Mercado monitora inflação global e tensões geopolíticas no Oriente Médio
Dados de inflação nos EUA e a escalada no Estreito de Hormuz elevam a volatilidade e pressionam os preços do petróleo e o mercado financeiro brasileiro.
Pontos principais
- Tensões entre EUA e Irã no Estreito de Hormuz ameaçam o fluxo global de petróleo e pressionam os preços da commodity.
- Agenda econômica nos EUA foca na divulgação do CPI, PPI e do Livro Bege do Federal Reserve.
- Brasil aguarda indicadores de atividade como IBC-BR, varejo e serviços, além do IGP-10 com projeção de deflação.
- Tesouro Nacional enfrenta desafios na rolagem de títulos NTN-B diante da incerteza dos investidores com a política de juros.
- China divulga dados de PIB e produção industrial, completando o cenário de incerteza econômica global.

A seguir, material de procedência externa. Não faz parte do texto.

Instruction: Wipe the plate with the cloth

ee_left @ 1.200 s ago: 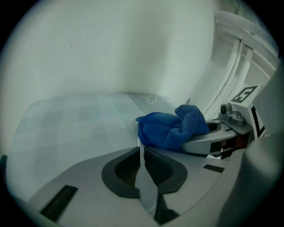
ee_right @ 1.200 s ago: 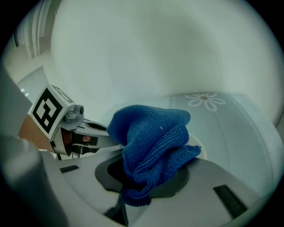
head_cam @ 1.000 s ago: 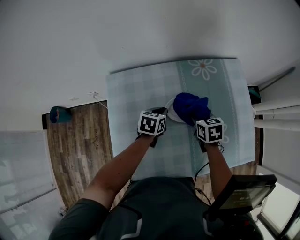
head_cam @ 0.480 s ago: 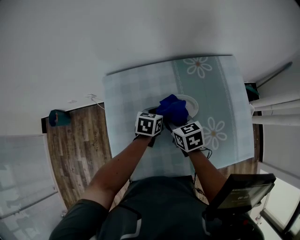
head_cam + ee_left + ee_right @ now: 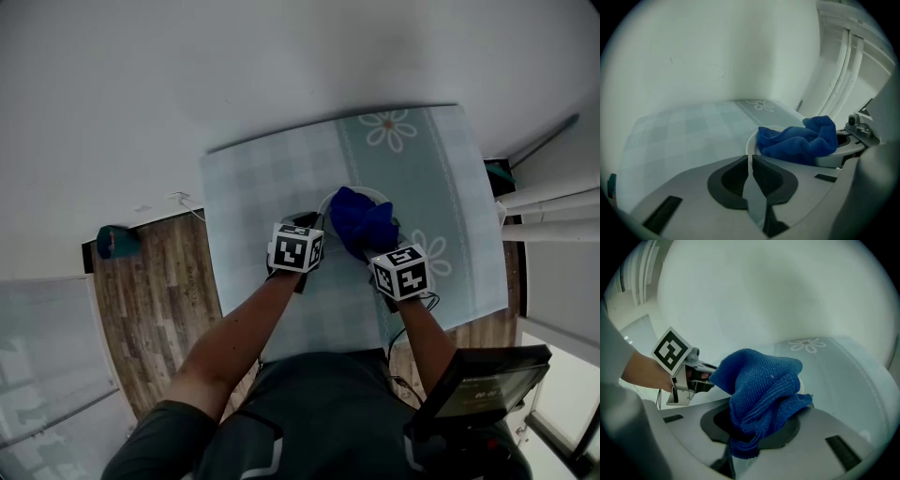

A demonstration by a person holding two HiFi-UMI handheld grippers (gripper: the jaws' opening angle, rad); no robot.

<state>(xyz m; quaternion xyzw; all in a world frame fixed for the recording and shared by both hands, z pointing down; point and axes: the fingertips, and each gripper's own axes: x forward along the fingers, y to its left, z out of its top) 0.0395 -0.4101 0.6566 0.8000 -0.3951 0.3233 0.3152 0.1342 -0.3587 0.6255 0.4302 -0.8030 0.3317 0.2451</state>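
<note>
The cloth (image 5: 761, 390) is a deep blue, nubbly microfibre bunched into a loose wad with one frayed corner hanging down. It sits on the white plate (image 5: 751, 143) at the middle of the checked, daisy-printed table (image 5: 262, 187), clamped in the right gripper (image 5: 743, 437), whose pads are buried in the folds. The left gripper (image 5: 750, 161) is pinched on the plate's near-left rim. The rest of the plate is hard to make out — the cloth covers most of it, and only a thin arc of rim shows.

Likely a home dining spot, daisy-print checked tablecloth (image 5: 267, 183), wood plank floor (image 5: 159, 291), plain white wall (image 5: 187, 66)
</note>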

A semana econômica é marcada pela cautela dos investidores diante de uma agenda carregada de indicadores de inflação nos Estados Unidos e tensões geopolíticas crescentes. A escalada do conflito entre o governo de Donald Trump e o Irã no Estreito de Hormuz tem gerado alta nos preços do petróleo, o que ameaça reverter a trajetória de queda na inflação global e pressionar o real. No Brasil, o mercado monitora de perto a divulgação de dados de atividade, como o IBC-BR e o varejo, enquanto o Tesouro Nacional lida com dificuldades na rolagem de títulos públicos, refletindo a aversão ao risco. A combinação de incertezas externas e desafios fiscais internos mantém o Ibovespa sob pressão, com o mercado atento aos próximos passos do Federal Reserve e aos impactos da volatilidade do petróleo na economia doméstica.